Poisson Processes and Real Life Data

A poisson process is a counting process in which the number of events in a given time are random and independent. The number of events can be modeled by a Poisson distribution and the length of time between events can be modeled by an exponential distribution. A Poisson process is homogeneous if the number of events from one time to another is the same.

A Poisson process has three properties that we intend to investigate: thinning, memoryless and use in predicting orders of events.

First, we have to find an area of our process where the mean is relatively stable. We can see from the graph below (left) that the mean number of runners in a given minute is not very stable. It starts small, increases rapidly, then decreases rapidly, then shows a spread out tail distribution. We will revisit this shape at the end. For now, we look for a section of data in the center where we can find a relatively steady stream of finishers.

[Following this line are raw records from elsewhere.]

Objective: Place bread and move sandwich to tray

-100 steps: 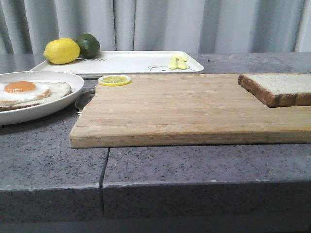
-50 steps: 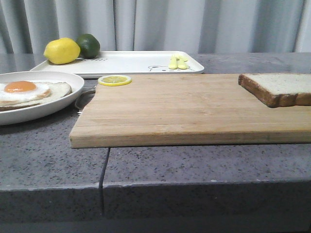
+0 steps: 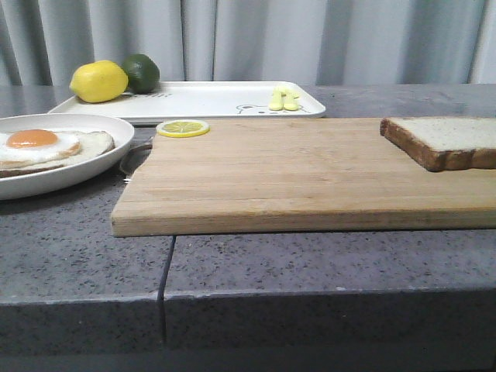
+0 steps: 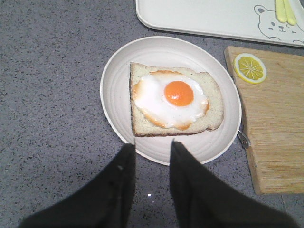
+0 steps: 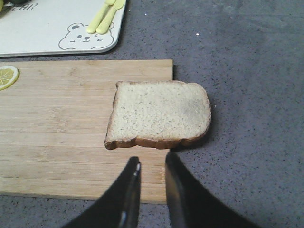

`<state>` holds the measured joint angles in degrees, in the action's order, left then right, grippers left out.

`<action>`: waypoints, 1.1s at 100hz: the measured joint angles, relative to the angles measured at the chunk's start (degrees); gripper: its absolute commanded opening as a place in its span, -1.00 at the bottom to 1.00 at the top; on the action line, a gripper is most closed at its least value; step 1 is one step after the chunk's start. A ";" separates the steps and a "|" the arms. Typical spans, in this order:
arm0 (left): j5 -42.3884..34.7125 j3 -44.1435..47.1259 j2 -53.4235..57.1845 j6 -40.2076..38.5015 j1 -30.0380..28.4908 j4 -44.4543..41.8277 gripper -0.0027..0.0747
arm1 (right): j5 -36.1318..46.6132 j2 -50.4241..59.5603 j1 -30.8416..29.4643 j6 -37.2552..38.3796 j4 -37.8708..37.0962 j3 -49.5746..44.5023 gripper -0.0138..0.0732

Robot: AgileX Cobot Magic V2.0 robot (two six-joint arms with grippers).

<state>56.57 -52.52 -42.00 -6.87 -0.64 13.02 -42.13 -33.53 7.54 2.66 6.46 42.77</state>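
The bread (image 3: pixel 449 142) lies on the right end of the wooden cutting board (image 3: pixel 294 174); in the right wrist view the bread (image 5: pixel 159 114) overhangs the board's end. My right gripper (image 5: pixel 152 161) is open and empty, above the board just short of the bread. The sandwich, a slice bearing a fried egg (image 3: pixel 43 146), sits on the round white plate (image 3: pixel 93 167) at the left. It also shows in the left wrist view (image 4: pixel 173 102). My left gripper (image 4: pixel 153 147) is open and empty over the plate's (image 4: pixel 116 95) near rim. The white tray (image 3: pixel 209 101) stands behind the board.
A lemon (image 3: pixel 98 80) and a lime (image 3: pixel 142 71) sit on the tray's left end; yellow utensils (image 3: pixel 283 99) lie at its right. A lemon slice (image 3: pixel 183 128) lies on the board's far left corner. A metal handle (image 4: pixel 243 138) sticks out beside the plate.
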 measured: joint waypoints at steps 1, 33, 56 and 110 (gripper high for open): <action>0.00 0.00 0.00 0.00 0.00 0.00 0.05 | 0.00 0.00 0.00 0.00 0.00 0.00 0.06; 0.00 0.00 0.00 0.00 0.00 0.00 0.44 | 0.00 0.00 0.00 0.00 0.00 0.00 0.42; 0.00 0.00 0.00 0.00 0.00 0.00 0.32 | 0.00 0.00 0.00 -0.08 0.00 0.00 0.42; 0.00 0.00 0.00 0.00 0.00 0.00 0.17 | 0.00 0.00 0.00 -0.08 0.00 0.00 0.42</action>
<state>56.57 -52.52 -42.00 -6.87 -0.64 13.02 -42.13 -33.53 7.54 2.58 6.46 42.77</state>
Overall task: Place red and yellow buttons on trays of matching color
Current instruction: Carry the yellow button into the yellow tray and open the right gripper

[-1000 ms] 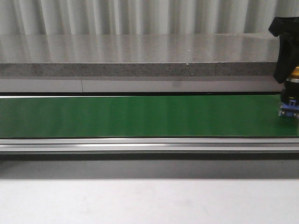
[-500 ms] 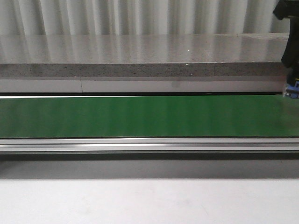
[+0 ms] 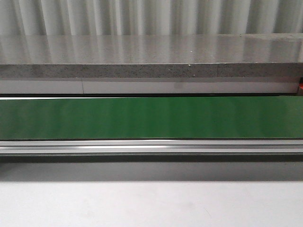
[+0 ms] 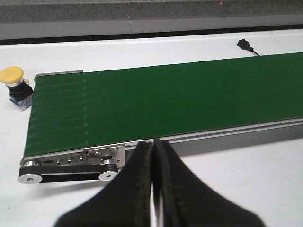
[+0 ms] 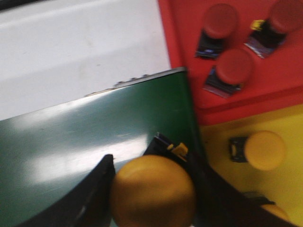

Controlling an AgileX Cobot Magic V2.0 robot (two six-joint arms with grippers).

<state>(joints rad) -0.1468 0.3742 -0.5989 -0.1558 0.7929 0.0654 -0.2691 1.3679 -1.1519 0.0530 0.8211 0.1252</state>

Our data is scraped from a website with timing data from a triathlon held in Sept. 2013 in Westchester County. 1089 athletes competed in 28 categories of age, gender, and number.

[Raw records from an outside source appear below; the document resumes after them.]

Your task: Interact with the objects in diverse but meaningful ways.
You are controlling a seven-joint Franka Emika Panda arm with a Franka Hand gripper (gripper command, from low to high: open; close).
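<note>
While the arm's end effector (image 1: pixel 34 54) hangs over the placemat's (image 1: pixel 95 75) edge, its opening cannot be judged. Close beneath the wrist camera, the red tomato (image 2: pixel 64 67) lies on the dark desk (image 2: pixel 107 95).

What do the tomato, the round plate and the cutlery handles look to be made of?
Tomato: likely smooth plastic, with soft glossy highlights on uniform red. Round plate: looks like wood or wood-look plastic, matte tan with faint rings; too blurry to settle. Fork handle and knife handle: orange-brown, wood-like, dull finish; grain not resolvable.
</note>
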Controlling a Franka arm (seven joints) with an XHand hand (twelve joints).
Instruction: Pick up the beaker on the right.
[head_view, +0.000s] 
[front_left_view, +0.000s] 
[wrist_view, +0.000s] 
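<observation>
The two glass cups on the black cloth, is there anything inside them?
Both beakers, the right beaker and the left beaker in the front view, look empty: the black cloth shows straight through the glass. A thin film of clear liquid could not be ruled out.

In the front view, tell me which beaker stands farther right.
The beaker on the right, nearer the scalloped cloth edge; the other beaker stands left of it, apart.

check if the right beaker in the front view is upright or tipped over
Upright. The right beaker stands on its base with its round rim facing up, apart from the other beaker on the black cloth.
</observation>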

When we look at the time spent waiting for each subsequent finisher, we can see that the race exhibits different behavior at both ends. Some of the earlier finishers were quite spread out. The last finishers were even more spread out.

To get a better look at the shape of the wait time between runners, we look at only values below .6 minutes. We want to see if the outliers at the ends are part of a trend that goes through our data. We can see that, even where it’s relatively stable, the wait times increase the further you are from the median. With 1089 runners, the median was the 545th runner.

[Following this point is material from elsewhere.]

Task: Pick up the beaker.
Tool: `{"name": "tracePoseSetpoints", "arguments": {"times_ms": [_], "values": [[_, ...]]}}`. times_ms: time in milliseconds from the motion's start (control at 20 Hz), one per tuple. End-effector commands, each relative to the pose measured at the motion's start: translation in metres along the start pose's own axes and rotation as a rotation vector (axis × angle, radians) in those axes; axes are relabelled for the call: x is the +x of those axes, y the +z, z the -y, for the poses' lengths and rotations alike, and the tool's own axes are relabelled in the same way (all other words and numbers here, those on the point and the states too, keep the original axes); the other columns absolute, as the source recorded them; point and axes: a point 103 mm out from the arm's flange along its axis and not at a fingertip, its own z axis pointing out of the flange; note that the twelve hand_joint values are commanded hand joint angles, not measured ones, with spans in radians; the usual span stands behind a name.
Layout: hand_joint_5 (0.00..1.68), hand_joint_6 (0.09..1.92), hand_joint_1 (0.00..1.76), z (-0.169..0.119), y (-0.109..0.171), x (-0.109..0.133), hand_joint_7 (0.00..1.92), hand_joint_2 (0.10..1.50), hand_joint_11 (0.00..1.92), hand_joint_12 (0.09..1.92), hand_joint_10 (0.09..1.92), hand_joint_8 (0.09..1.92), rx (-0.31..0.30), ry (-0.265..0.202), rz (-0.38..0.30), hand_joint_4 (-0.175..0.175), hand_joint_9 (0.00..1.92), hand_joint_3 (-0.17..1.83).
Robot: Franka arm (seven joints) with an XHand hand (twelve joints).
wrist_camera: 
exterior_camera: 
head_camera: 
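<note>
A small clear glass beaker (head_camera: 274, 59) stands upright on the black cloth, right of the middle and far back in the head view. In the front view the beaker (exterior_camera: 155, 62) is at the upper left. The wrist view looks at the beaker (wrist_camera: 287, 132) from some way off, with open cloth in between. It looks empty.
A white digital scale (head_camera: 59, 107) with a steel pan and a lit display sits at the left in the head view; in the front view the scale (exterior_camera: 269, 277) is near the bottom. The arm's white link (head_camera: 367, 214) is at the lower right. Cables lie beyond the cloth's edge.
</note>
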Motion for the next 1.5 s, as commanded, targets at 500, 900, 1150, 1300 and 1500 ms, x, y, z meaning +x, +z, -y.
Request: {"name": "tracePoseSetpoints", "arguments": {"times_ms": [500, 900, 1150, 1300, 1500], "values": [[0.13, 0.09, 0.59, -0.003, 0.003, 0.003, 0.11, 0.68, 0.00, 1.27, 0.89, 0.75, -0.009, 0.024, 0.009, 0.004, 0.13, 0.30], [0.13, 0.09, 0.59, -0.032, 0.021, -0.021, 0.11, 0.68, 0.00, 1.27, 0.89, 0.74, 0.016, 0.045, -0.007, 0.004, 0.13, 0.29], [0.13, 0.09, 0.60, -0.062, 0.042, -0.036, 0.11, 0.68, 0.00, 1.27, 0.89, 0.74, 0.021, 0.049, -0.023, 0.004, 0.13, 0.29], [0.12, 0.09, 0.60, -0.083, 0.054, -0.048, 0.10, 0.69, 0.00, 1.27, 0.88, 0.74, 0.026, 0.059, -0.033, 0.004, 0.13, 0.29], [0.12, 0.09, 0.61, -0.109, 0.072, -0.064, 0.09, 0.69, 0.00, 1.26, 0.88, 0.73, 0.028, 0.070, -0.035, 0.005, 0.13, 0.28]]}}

We now turn our attention to the thinning of our process. When we thin a Poisson process, we can divide it into different independent groups for analysis. The mean number of runners, or Poisson \(\lambda\) can be divided into proportions of the whole.

To determine which groups and which interval to focus on, we look at the individual categories of runners who were tracked for this race. We want to find those with potentially stable wait times and with a decent number of runners. We also want a category where the runner finishes were spread out throughout the duration of the race.

In the middle group of finishers, between-runner times are smaller than at both ends. Taken together, our categories of runners finishing our race look like this:

To find a relatively homogeneous process, we eliminate the first 200 runners and last 289 runners from our analysis. This is a good example of the difference between most real-life Poisson processes and more simplified processes used for study. Processes can take time to get started and can change when there are few individuals left. A common study problem, waiting at a bank, exhibits this quality. Banks have starts and ends to their day and have periods where they are more busy. An insurance line, however, if it tends to have a similar pool from year to year, could remain stable.

We choose Males 45-49, Males 40-44, Males 50-54 and Collegiate Females to focus our analysis. Within our larger process, there are smaller processes that can be modeled independently from each other or compared to each other.

All Runner Mean and Selected Lambda Values
type mean per minute
4 categories 6.8272
45-49 Male 1.9976
50-54 Male 0.9356
Collegiate Female 1.4413
40-44 Male 2.4527

Now we look at the wait times for our selected sets of runners. Our between runner times are now interpreted as within-class times. Each time is now the wait for the next runner of the same group. Our times are not fully stable, but are far more stable than our beginning data. We can now look at the memoryless property and the expectation of the type of the next arrival.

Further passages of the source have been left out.